We can now perform any of the core system methods on our custom pipeline (e.g., `.process`, `.list`, etc.,).  Additionally we can invoke the `semantic_search` method.

Lets first process a file with our new pipeline.  The `vector-db` module takes in a text file, and returns `faiss` vector database consisting of all non-trivial `(snippet, line_numbers)` tuples from the input.

In [None]:
# define path to an input file from examples directory
test_file = "../../data/input/1984_very_short.txt"

# process for search
process_output = pipeline.process(local_file_path = test_file,
                                  local_save_directory="../../data/output", # save output repo data output subdir
                                  expire_time=60 * 10,      # set all process data to expire in 10 minutes
                                  wait_for_process=True,    # wait for process to complete before regaining ide
                                  verbose=False)            # set verbosity to False

# nicely print the output of this process
json_print(process_output)

{
  "status_code": 200,
  "pipeline": "vector-search-pipeline-1",
  "request_id": "1a09068c-872a-4389-a399-7281e2d1764e",
  "file_id": "f69aac3d-e674-45d5-ab33-f16196ce82b2",
  "message": "SUCCESS - output fetched for file_id f69aac3d-e674-45d5-ab33-f16196ce82b2.Output saved to location(s) listed in process_output_files.",
  "process_output": null,
  "process_output_files": [
    "./f69aac3d-e674-45d5-ab33-f16196ce82b2.faiss"
  ]
}


Note that we did not define a `file_name` or `symbolic_directory_path` ourselves, so defaults will be given as described in the `.process` walkthrough [LINK HERE].

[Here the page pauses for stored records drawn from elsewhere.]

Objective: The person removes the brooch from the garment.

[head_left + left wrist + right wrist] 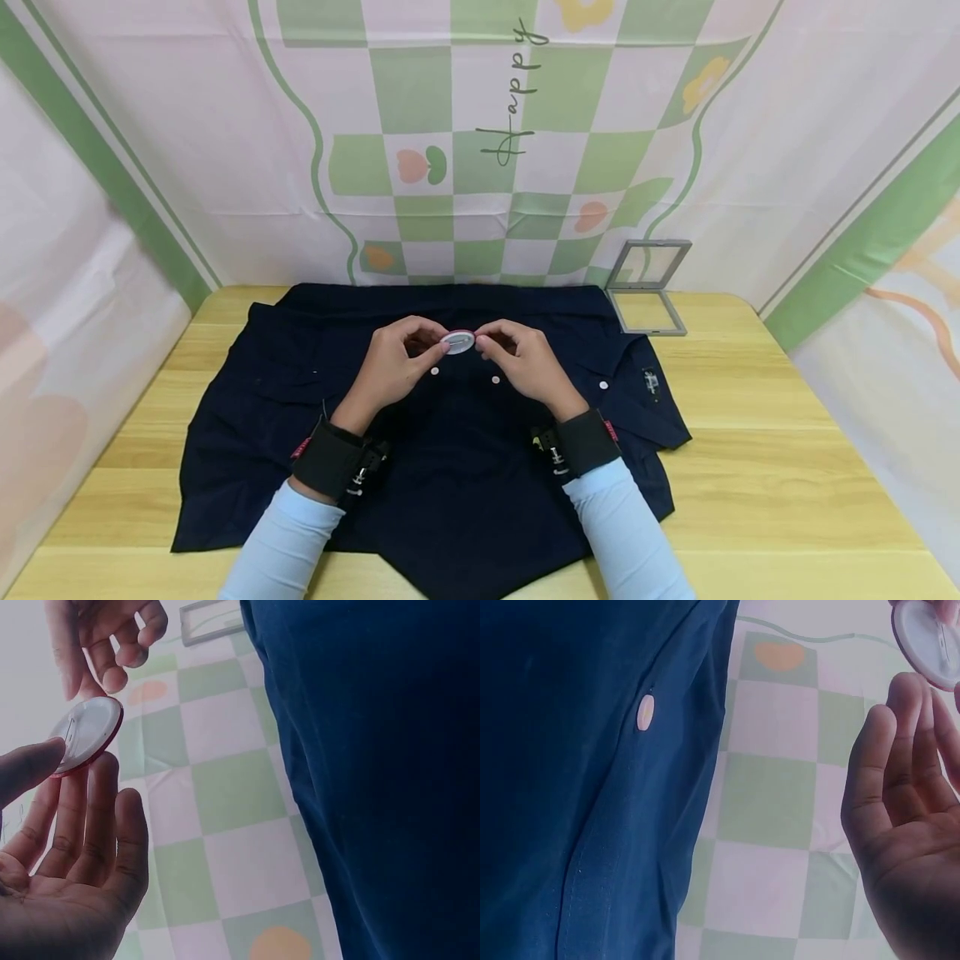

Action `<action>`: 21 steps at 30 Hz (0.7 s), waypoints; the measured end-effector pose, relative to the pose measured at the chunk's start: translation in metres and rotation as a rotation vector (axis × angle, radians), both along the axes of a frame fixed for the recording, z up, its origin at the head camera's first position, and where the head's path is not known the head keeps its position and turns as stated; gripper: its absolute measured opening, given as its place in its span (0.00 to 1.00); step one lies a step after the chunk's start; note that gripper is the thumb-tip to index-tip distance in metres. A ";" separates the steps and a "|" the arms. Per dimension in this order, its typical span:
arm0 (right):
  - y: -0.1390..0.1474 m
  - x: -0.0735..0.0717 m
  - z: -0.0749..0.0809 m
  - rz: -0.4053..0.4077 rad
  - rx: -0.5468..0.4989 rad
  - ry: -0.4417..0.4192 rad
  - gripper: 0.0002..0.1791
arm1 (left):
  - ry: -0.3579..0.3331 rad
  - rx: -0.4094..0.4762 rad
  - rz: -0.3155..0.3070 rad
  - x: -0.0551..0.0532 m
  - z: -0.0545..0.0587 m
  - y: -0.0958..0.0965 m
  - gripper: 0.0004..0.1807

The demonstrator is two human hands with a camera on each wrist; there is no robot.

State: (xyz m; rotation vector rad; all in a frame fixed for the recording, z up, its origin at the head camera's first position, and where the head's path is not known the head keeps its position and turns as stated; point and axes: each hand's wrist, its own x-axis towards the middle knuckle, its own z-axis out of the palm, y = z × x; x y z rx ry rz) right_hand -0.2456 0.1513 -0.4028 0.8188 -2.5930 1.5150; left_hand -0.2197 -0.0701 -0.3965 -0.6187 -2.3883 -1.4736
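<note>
A round pin badge [458, 341], its white back with a safety pin facing up and its rim red, is held above a dark navy shirt [480, 467]. My left hand [397, 362] pinches it, thumb on the white back beside the pin and fingers under the rim. At the opposite edge, the thumb and forefinger of my right hand [522, 360] meet the rim. The left wrist view shows the badge [90, 731] tilted, with the right hand [112, 634] beyond it. In the right wrist view only part of the badge [922, 641] shows.
The shirt lies spread over a wooden table [787, 467], white buttons down its front. An open grey hinged frame [647, 287] stands at the back right, by its collar side. A green-and-white checked cloth [487, 167] hangs behind.
</note>
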 end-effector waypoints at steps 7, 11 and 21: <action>-0.002 0.000 -0.001 0.009 -0.007 0.000 0.12 | -0.003 -0.021 -0.012 -0.001 -0.002 0.002 0.08; -0.002 0.000 -0.001 0.017 -0.006 0.021 0.11 | -0.007 -0.033 -0.011 -0.002 -0.004 0.002 0.07; 0.001 -0.003 -0.002 -0.005 -0.010 0.064 0.10 | -0.117 -0.036 -0.012 -0.003 -0.002 -0.004 0.14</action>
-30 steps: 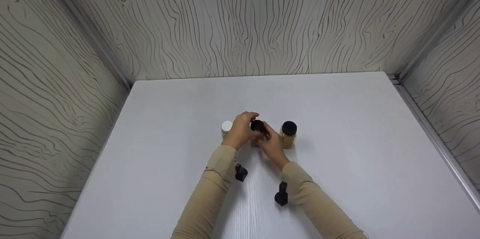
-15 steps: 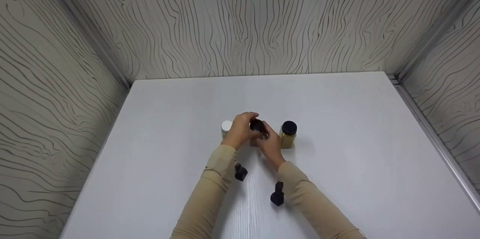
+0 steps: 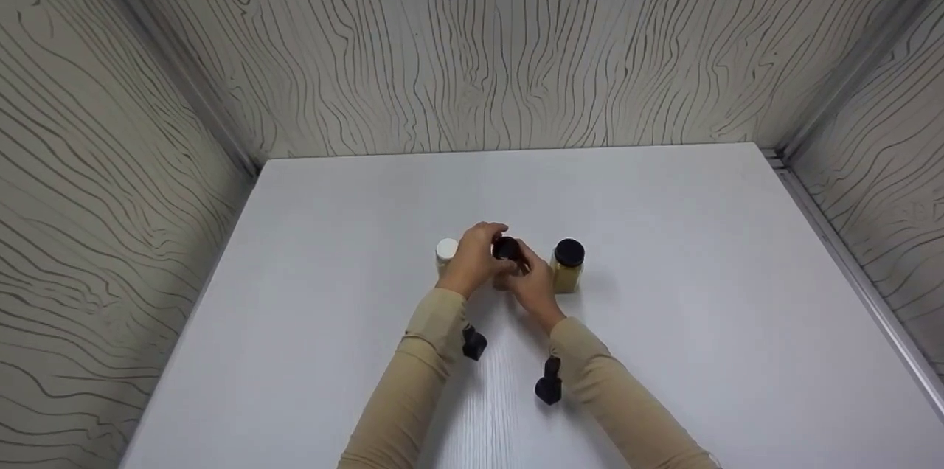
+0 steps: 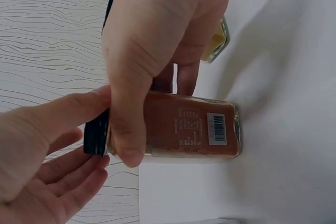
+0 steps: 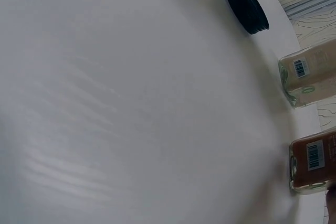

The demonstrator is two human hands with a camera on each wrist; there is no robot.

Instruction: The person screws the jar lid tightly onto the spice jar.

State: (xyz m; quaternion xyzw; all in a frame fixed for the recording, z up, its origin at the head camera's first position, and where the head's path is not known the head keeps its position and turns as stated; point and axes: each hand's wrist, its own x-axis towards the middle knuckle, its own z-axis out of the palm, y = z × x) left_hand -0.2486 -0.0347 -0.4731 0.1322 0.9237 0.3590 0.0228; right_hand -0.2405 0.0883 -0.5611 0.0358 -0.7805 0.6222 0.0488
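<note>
Both hands are at a square glass jar [image 4: 178,121] of reddish-brown contents, which stands upright near the middle of the white table. Its black lid [image 4: 94,139] is between the thumb and fingers of my left hand [image 3: 472,261], with the index finger or thumb along one side and the other fingers beneath in the left wrist view. My right hand [image 3: 536,286] grips the jar just below the lid, its thumb across the front face. A barcode label [image 4: 216,128] shows low on the glass. In the right wrist view only the jar's lower part [image 5: 312,162] shows.
Right of the hands stands a black-lidded jar [image 3: 568,266] with yellowish contents. A white-lidded jar [image 3: 446,251] is partly hidden by the left hand. A round black ridged piece [image 5: 247,8] appears in the right wrist view. Wood-patterned walls [image 3: 472,41] border the table [image 3: 664,248].
My right hand and forearm have shifted slightly left over the last second. The left hand stays at the lid, and the jars keep their places.
</note>
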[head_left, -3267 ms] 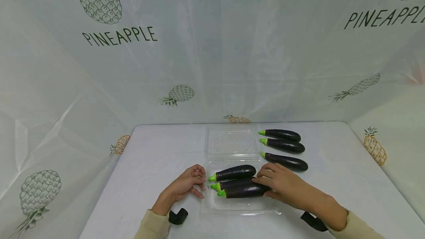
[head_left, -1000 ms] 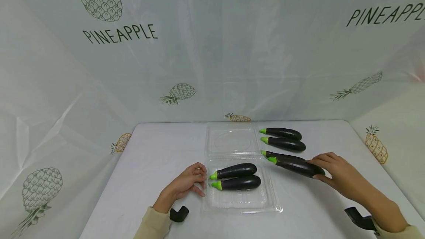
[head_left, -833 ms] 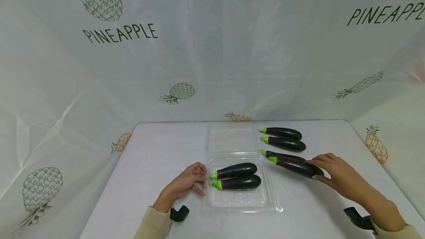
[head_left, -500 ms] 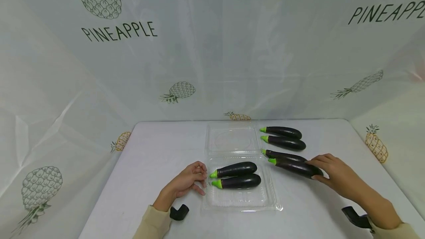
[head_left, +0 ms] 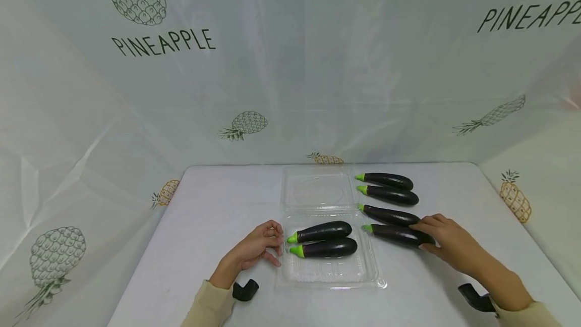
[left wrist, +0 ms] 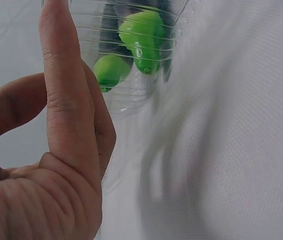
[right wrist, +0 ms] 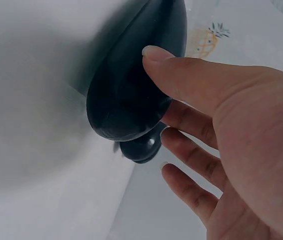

Here the `process_output` key value is `null` since the return object is a database.  We can see this database in the local location provided in the `process_output_files` value.

With `.process` complete we can run `semantic_search` on our input file. 

The `semantic_search` method takes in the exact same arguments as `.list` [LINK HERE] - that is `file_ids`, `file_names`, etc., - plus one additional argument: `query`.  The `query` is a string of words to be queried individually.

Let's look at an example.

In [None]:
# perform vector_search over the input file
vector_output = pipeline.semantic_search(query="it was cold night",
                                        file_ids=[process_output["file_id"]])

# nicely print the output of this process
json_print(vector_output)

{
  "status_code": 200,
  "request_id": "10503c1c-3959-4897-9315-a69438ecce2b",
  "message": "Successfully queried 1 user file.",
  "items": [
    {
      "file_id": "f69aac3d-e674-45d5-ab33-f16196ce82b2",
      "file_metadata": {
        "file_name": "krixik_generated_file_name_awiouirlff.txt",
        "symbolic_directory_path": "/etc",
        "file_tags": [],
        "num_vectors": 2,
        "created_at": "2024-04-26 21:10:50",
        "last_updated": "2024-04-26 21:10:50"
      },
      "search_results": [
        {
          "snippet": "It was a bright cold day in April, and the clocks were striking thirteen.",
          "line_numbers": [
            1
          ],
          "distance": 0.224
        },
        {
          "snippet": "Winston Smith, his chin nuzzled into his breast in an effort to escape the\nvile wind, slipped quickly through the glass doors of Victory Mansions,\nthough not quickly enough to prevent a swirl of gritty dust from entering\nalong with him.",
       

Here we can see one returned search result in `items`.

In [None]:
reset_pipeline(pipeline)